Ep 60 It turns out, customers are a lot like cats – they are a lot happier when you follow their specific care and feeding instructions. Everyone has different priorities, different things that they care deeply about. In this episode, we...
It turns out, customers are a lot like cats – they are a lot happier when you follow their specific care and feeding instructions.
Everyone has different priorities, different things that they care deeply about. In this episode, we discuss the importance of knowing what makes people tick (and where they like to be scratched).
Why is that important for business?
A “care and feeding manual” clarifies these priorities and helps you address individual needs without worrying about everything. You know where the deal breakers are, but also where the areas of flexibility are. Everyone tries to take good care of clients, but if don’t have a clear understanding of their priorities and what they really care about, you are going to try to do everything well, which is an impossible standard. Using your own filter of what you care about isn’t enough, because we all feel cared for in different ways.
Much like the book The 5 Love Languages (http://www.5lovelanguages.com/), knowing what is important to clients helps them feel the way you want them to feel and deliver work that is good for them. This isn’t a manipulation, but fertilizer – it is the investment the relationship needs to thrive.
This involves establishing trust with your client. However, as Stephen Covey talks about in The Speed of Trust (https://store.franklincovey.com/books-and-audio-360/the-speed-of-trust-book), trust is both a rational and an emotional act. You need to establish both.

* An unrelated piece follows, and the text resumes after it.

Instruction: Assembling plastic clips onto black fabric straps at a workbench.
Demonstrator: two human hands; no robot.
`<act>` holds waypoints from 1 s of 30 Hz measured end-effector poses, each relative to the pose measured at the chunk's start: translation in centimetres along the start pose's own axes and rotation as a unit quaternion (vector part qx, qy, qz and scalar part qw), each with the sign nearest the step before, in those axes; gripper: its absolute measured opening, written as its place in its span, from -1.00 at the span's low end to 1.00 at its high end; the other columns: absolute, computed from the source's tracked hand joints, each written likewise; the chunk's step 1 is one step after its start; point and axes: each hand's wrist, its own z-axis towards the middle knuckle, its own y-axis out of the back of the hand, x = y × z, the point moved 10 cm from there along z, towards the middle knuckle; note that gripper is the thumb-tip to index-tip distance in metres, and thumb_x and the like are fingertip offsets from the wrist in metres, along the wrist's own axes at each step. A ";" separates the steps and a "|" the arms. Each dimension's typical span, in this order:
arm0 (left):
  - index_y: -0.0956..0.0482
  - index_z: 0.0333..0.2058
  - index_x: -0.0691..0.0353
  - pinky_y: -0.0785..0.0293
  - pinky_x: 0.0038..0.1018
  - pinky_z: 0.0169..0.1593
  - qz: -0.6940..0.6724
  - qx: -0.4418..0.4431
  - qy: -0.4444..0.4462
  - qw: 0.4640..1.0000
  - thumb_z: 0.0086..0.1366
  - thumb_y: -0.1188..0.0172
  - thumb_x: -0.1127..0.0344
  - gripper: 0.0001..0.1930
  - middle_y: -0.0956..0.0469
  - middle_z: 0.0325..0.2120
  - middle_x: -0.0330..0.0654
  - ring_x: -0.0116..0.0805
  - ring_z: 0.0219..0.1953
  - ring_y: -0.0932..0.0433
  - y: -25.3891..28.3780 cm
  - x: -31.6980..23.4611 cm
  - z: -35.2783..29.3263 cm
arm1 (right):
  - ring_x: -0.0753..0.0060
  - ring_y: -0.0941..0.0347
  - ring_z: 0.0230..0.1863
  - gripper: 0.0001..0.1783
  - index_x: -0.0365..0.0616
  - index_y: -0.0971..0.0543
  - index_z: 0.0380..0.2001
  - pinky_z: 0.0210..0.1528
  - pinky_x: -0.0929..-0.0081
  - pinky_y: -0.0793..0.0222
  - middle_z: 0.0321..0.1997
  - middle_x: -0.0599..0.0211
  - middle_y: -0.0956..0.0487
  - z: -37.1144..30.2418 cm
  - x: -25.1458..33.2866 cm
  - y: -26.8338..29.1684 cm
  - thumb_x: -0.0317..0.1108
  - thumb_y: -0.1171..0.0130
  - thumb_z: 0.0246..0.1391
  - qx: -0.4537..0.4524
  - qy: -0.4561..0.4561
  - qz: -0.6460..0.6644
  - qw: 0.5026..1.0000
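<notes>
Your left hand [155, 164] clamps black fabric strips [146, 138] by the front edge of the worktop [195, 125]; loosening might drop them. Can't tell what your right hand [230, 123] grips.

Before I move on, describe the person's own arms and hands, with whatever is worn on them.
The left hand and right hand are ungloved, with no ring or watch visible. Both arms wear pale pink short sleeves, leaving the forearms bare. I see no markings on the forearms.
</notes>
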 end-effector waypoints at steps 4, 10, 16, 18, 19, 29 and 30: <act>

Asking clients (or even staff), “how do I screw up this relationship?”, can make all of the difference.
Note: knowing your own priorities is also important.
Different clients and employees need different strategies and care. Care and feeding manuals are not a must, but they make life easier. Think of them as a shortcut to making relationships thrive.
And all it takes is making the invisible visible, so it is a known instead of a guess.